Rudovsky v. West Publishing Goes to Trial

The Legal Intelligencer reports:

…a federal court jury began hearing testimony Monday in a defamation suit brought by two law professors against West Publishing.

Professors David Rudovsky of the University of Pennsylvania Law School and Leonard Sosnov of Widener School of Law claim that West harmed their reputations when it falsely identified them as the authors of a poorly researched treatise update.

According to the complaint, the professors “were unable to reach agreement on the financial terms” for creating either a new edition of their treatise or an updated pocket part.  And, “in December 2008, without providing any notice to the Plaintiffs,” West published a pocket part to the treatise with the professors listed as authors (and “in smaller print, also identified ‘The Publisher’s Staff’ as an author”).

Now at trial, “Rudovsky testified Monday that he was “shocked” when he learned that West went forward in December 2008 and published a pocket part that still carried his and Sosnov’s names as authors — even though they had done no work and received no pay.”

According to an ABA Journal article, West’s lawyer argued that, “the two profs weren’t damaged by the publication of the initial 2008 pocket part, because they can’t prove either that their reputation was harmed or that they suffered financially.   However, the profs’ attorney, . . .  argued that damage to their professional reputation is assumed and doesn’t need to be proven, because this is a defamation per se situation, and Senior U.S. District Judge John Fullam agreed.”

U.S. District Judge John P. Fullam issued a two-page order that provides more detail on the Judge’s take on the law of defamation per se.  It also states:

“It is for the jury to determine whether the intended audience of the pocket part would conclude that plaintiffs authored an inaccurate and out-of-date supplement to the treatise.  If they so conclude, then I hold this would tend to damage the plaintiffs as legal authors and authorities on Pennsylvania criminal law and constitute defamation per se.”

The trial continues.  Get your popcorn ready, this should be interesting.

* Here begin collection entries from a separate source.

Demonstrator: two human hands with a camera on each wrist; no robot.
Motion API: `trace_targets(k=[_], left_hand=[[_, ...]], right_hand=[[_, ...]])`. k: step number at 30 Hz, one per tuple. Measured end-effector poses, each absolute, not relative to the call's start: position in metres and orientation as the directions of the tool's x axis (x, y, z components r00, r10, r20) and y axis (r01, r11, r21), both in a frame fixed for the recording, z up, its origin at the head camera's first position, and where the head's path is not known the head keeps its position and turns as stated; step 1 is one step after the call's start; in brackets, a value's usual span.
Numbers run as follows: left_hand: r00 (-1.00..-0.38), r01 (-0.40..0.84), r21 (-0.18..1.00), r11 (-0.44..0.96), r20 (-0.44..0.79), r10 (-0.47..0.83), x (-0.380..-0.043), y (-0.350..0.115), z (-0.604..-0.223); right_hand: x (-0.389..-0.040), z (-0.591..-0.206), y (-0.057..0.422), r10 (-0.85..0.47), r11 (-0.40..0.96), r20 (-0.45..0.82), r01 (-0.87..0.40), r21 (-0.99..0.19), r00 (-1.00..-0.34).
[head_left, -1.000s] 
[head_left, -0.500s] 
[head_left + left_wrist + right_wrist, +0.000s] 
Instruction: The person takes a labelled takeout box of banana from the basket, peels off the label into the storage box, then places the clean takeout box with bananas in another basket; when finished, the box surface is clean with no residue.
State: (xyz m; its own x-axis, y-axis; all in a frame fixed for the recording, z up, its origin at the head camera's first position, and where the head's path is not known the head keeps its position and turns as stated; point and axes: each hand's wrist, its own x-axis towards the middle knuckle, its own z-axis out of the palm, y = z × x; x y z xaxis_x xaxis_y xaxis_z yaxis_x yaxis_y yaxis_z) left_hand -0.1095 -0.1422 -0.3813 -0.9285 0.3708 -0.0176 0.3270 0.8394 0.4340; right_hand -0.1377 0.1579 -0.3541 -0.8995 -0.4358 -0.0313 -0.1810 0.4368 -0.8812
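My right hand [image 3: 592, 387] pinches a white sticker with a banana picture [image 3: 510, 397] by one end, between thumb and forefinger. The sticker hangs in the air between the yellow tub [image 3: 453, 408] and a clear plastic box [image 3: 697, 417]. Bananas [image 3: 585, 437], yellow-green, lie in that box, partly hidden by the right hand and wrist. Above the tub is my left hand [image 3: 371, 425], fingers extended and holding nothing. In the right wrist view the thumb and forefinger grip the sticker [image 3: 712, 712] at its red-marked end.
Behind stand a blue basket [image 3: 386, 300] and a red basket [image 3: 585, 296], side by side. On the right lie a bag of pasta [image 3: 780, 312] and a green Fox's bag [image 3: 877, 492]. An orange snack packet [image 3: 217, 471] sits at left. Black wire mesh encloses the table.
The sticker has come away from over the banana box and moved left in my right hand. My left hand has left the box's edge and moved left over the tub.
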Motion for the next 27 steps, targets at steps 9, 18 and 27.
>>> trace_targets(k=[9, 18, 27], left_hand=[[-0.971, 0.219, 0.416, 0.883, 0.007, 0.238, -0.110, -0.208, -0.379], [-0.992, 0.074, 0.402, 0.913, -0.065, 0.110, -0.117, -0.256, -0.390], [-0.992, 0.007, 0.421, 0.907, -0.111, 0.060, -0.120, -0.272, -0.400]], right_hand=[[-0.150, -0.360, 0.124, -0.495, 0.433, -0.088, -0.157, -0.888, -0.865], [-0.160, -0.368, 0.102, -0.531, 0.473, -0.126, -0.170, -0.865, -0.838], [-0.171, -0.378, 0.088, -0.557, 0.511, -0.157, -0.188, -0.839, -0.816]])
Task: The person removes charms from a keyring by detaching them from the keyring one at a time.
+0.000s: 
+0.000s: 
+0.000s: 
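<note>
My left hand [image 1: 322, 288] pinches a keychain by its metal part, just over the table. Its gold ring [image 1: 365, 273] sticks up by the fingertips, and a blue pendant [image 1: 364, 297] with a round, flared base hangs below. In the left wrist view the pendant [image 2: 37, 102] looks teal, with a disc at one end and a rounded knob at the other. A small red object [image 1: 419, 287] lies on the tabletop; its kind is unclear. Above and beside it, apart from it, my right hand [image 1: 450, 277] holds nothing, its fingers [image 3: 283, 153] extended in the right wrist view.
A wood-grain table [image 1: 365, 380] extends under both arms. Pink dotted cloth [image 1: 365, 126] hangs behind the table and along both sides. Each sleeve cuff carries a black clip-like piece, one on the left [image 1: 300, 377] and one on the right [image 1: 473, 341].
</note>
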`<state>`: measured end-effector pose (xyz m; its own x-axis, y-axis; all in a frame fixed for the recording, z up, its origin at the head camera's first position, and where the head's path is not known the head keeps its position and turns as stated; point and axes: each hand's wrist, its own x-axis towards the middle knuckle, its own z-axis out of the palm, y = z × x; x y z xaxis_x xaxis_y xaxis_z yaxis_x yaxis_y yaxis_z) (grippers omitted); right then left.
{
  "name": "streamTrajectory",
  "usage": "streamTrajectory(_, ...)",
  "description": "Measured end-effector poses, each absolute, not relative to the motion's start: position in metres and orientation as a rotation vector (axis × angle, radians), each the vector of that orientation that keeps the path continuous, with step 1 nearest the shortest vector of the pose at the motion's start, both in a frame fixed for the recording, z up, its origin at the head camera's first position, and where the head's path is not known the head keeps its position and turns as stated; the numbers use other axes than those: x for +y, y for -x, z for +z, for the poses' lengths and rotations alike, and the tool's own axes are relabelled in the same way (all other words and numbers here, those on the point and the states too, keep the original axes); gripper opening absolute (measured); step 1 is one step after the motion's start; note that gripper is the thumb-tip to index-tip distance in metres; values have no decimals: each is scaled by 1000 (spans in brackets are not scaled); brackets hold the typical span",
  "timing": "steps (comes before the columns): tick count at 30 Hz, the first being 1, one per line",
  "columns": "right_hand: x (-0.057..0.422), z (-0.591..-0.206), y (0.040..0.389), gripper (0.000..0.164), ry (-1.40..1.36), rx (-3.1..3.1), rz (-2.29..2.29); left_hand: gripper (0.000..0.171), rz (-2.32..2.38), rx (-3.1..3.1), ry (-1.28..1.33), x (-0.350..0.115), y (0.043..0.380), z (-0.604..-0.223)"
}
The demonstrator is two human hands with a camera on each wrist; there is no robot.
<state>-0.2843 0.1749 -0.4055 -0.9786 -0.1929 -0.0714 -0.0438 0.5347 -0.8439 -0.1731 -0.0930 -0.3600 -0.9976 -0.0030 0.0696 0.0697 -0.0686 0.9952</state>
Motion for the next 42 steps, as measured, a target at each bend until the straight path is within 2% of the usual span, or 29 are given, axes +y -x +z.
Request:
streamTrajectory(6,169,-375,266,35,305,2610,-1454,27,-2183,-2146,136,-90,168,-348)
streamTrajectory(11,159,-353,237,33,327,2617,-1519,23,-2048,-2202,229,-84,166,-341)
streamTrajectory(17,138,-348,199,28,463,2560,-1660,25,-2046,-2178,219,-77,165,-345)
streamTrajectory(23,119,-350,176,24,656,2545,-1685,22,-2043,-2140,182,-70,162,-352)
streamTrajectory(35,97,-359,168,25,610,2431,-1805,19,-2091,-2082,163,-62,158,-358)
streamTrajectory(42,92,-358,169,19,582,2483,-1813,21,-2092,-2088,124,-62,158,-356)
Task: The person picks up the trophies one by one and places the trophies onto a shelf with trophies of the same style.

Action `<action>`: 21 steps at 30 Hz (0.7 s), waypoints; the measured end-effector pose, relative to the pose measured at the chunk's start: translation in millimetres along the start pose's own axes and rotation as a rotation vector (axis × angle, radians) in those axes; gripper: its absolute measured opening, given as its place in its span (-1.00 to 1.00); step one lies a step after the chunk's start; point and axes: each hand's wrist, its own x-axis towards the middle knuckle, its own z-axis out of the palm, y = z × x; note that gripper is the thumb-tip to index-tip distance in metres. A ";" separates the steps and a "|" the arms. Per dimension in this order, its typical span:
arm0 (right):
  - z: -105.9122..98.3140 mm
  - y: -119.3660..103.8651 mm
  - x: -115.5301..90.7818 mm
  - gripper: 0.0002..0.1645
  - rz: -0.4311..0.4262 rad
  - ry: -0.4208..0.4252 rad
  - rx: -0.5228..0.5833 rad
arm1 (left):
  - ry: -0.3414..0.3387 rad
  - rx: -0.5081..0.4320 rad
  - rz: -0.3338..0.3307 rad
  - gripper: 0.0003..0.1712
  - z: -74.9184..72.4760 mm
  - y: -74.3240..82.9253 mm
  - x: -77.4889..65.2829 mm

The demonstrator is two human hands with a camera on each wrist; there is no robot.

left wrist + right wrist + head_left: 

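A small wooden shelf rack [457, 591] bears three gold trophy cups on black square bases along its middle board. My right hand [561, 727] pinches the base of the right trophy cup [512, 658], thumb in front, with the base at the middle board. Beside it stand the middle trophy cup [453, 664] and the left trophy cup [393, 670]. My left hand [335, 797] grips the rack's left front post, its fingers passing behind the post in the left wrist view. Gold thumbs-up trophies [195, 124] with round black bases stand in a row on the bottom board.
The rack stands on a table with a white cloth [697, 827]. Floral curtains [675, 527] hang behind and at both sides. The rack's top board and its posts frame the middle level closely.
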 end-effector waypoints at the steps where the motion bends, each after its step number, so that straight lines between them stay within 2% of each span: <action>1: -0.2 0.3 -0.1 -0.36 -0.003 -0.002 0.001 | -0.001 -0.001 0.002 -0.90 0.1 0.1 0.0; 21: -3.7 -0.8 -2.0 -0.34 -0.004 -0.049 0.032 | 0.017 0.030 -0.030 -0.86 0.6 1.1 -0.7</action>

Earlier posts on the case available here:

https://legalresearchplus.com/2009/06/10/update-to-rudovsky-v-west-publishing-corp/

here,

https://legalresearchplus.com/2009/04/16/so-who-does-write-those-expensive-supplements-and-updates-to-big-name-treatises/

and here:

https://legalresearchplus.com/2009/04/25/rudovsky-v-west-publishing-corp-judge-writes-readers-were-not-informed-that-some-cases-cited-in-earlier-volumes-had-since-been-reversed-or-modified/

Update to Rudovsky v. West Publishing Corp.

Here is an update to a case commented upon earlier here and here.

Law Professors Clear Hurdle in Suit Against West Publishing
Shannon P. Duffy
The Legal Intelligencer
June 10, 2009

A federal judge has refused to dismiss a defamation suit brought by two law professors who claim that West Publishing harmed their reputations when it falsely identified them as the authors of a poorly researched treatise update.

 

The June 4, 2009 Memorandum can be found here.

Rudovsky v. West Publishing Corp. – Judge writes readers were “not informed that some cases cited in earlier volumes had since been reversed or modified.”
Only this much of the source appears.